How much time does it take to open a bank account in US? And what is the best way to transfer the money that I have in India to US? And what would be the tax implications for the same?

It is usually a same-day process esp going through a University Credit Union. Find out if you have one or more options to choose from. Irrespective of how soon you may want to open an account with a bigger bank, you should open one with a Credit Union because they have lesser restrictions and low fees (they are banks but they are not for profit and intended to serve local community members. You'll qualify because you'll be a student at that univ).

As for bigger banks, they may need more documentation and opening an account with them may take more than a day (or not). Also over the years I have found it easier to maintain and manage online-only bank accounts like Discover, Barclays, etc but you could take your own decision on that.

What happens to existing credit cards that I hold? Should I cancel them?

The Indian credit cards, well, if there is no annual fee and there is a chance you may want to use those, then leave them alone. More importantly, you should definitely see if you are able to convert one or two of them (preferably one each of Visa and Mastercard) to a 0% International fee.

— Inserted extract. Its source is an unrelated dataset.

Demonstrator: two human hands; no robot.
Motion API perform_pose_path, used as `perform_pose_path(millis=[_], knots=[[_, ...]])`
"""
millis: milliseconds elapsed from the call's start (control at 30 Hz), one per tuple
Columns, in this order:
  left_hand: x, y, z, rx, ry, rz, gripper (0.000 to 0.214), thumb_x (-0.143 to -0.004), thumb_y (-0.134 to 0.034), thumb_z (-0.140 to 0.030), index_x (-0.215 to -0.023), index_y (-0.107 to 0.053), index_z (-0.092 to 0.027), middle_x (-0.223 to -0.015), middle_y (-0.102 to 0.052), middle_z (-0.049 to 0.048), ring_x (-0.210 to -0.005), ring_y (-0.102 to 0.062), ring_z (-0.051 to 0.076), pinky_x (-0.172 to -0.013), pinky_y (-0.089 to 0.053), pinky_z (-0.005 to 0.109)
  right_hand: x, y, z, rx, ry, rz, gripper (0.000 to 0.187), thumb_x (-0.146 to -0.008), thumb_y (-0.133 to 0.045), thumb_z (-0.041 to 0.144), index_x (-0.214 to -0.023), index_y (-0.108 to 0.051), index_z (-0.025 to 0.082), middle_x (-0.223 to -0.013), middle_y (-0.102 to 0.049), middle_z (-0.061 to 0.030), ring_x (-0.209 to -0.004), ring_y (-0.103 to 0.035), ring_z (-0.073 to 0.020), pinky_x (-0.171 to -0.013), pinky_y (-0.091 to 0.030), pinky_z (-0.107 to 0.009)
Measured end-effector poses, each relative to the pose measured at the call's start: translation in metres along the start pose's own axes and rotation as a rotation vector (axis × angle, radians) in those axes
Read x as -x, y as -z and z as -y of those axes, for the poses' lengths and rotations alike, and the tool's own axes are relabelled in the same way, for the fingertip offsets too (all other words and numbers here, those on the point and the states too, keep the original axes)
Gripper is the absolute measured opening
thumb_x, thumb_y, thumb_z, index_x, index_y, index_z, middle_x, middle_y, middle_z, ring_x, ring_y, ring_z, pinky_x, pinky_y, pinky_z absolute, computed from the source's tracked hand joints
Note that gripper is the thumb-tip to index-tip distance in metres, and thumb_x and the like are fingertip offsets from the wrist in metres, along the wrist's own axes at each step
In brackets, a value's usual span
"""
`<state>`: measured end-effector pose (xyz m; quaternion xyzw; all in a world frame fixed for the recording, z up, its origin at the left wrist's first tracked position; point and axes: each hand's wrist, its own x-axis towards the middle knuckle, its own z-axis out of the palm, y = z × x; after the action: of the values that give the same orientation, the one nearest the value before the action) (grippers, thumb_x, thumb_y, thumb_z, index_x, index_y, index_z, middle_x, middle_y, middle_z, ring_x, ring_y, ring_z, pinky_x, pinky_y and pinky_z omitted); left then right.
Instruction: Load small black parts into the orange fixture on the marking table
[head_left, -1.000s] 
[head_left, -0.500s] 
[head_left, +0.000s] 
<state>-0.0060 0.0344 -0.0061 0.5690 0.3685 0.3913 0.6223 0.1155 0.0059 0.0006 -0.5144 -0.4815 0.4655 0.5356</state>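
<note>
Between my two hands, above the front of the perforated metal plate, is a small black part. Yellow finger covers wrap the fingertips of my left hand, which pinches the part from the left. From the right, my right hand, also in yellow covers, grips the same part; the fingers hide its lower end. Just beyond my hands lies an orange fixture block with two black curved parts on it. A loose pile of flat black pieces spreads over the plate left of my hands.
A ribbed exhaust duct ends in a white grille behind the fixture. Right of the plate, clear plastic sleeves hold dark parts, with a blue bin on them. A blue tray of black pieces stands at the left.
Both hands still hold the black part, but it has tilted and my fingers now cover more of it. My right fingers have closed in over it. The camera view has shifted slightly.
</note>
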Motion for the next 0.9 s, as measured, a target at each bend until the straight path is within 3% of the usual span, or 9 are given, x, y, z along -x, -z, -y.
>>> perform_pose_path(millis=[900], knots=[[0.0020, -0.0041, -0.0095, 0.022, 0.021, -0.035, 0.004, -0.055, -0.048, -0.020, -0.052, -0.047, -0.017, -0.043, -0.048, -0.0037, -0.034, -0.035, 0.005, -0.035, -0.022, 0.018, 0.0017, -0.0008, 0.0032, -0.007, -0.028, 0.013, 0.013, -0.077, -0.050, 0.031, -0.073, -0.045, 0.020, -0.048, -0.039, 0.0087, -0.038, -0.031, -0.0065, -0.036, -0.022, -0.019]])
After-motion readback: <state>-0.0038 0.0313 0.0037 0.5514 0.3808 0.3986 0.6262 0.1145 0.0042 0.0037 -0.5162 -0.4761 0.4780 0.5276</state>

This way you could carry these en-route and also use within the first month or a few months until your credit cards in the US are available. This also helps avoid carrying a lot of cash and going through potential declaration at the US customs. I have observed that when you swipe a card internationally you get marginally better exchange rate than if you were to exchange or wire the money on that same day.

I would want to land in US with a certain seed amount - say $10k. What is the best way to do this? I would want to take this seed money from my current accumulated capital. Should I just convert into cash through a broker and carry, or is there a better way?

Refer the above point. You could still carry a cash equivalent of perhaps $5000 or $2000 based on your comfort so that you could deposit this amount when you open your first account or two. (I personally would not be comfortable carrying $10k but you are traveling with your family and so you could distribute the cash between each member.)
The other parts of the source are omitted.